Assignment => Go through the lines below. Copy those with "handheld".

§

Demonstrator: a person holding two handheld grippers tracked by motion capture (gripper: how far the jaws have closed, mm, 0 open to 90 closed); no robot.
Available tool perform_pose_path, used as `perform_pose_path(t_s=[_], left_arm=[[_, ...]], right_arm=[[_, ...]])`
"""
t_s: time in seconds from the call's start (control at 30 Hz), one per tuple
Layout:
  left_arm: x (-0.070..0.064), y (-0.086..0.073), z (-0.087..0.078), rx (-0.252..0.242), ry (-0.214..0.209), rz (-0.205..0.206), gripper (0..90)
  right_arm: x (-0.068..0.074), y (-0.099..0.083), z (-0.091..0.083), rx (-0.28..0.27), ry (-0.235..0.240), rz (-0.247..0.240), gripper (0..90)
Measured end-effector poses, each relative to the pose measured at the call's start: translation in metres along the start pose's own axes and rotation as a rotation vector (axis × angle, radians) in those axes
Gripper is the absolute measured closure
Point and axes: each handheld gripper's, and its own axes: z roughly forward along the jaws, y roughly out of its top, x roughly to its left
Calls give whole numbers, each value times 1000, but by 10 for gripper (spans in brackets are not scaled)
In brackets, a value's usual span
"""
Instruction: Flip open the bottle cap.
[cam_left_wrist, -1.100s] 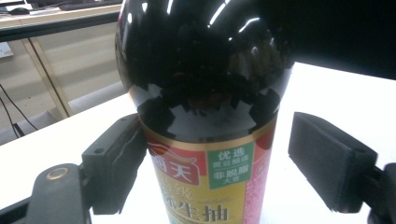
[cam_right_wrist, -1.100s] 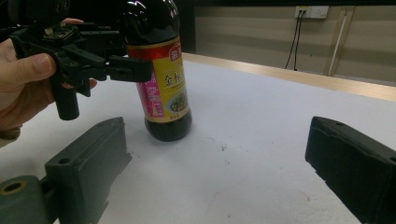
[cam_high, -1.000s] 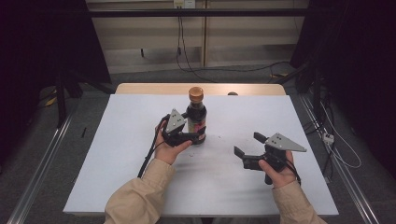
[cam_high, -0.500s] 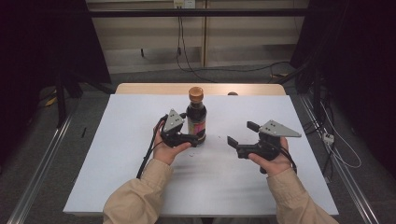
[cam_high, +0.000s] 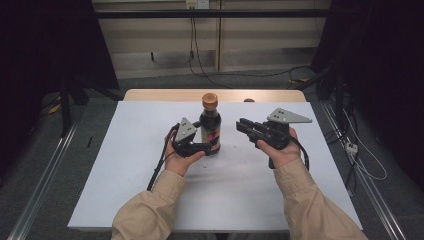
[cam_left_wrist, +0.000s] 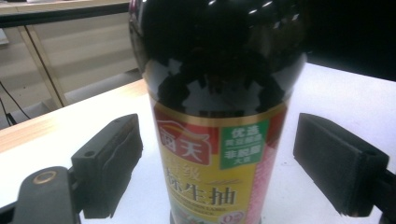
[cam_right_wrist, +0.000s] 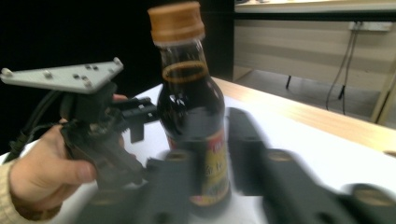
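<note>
Plainly the table (cam_high: 125, 190) carries one thing to be handled, a dark bottle (cam_high: 210, 131) standing upright between the fingers of the left gripper (cam_high: 207, 146) and ahead of the right gripper (cam_high: 245, 126). The bottle looks full of dark sauce and glassy, so it is likely heavy for its size, stiff, smooth and breakable if tipped. Its labelled lower body is the widest, least slick band and the best place to grip; the narrow neck under the cap (cam_high: 210, 99) suits a second hold or a twist.

The left gripper's fingers stand open, one pad on each side of the label with table showing in the gaps, so they flank the bottle without pressing it. The right gripper's fingers are parted too, aimed at the bottle from just beside it and apart from it.

The left gripper view gives the label (cam_left_wrist: 215, 172) and the gap at each pad (cam_left_wrist: 109, 163). The right gripper view, though blurred near its own fingers, shows the orange cap and neck ring. The high view alone shows both hands and the bottle's place relative to each gripper.
</note>
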Motion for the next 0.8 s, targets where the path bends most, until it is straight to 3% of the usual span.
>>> perform_pose_path(t_s=[0.2, 0.43, 0.8], left_arm=[[-1, -2, 6, 11, 11, 11, 163], [-1, -2, 7, -2, 11, 26, 283], [-2, -3, 8, -11, 9, 22, 299]], right_arm=[[2, 19, 11, 17, 7, -30, 900], [7, 35, 26, 27, 30, -56, 900], [12, 50, 38, 52, 55, -78, 900]])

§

Solution to the problem =>
Demonstrator: a person holding two handheld grippers tracked by motion capture (gripper: how far the jaws have closed, mm, 0 open to 90 closed); no robot.
Point and axes: each handheld gripper's, and its own axes: z roughly forward along the jaws, y roughly out of its top, x roughly to its left

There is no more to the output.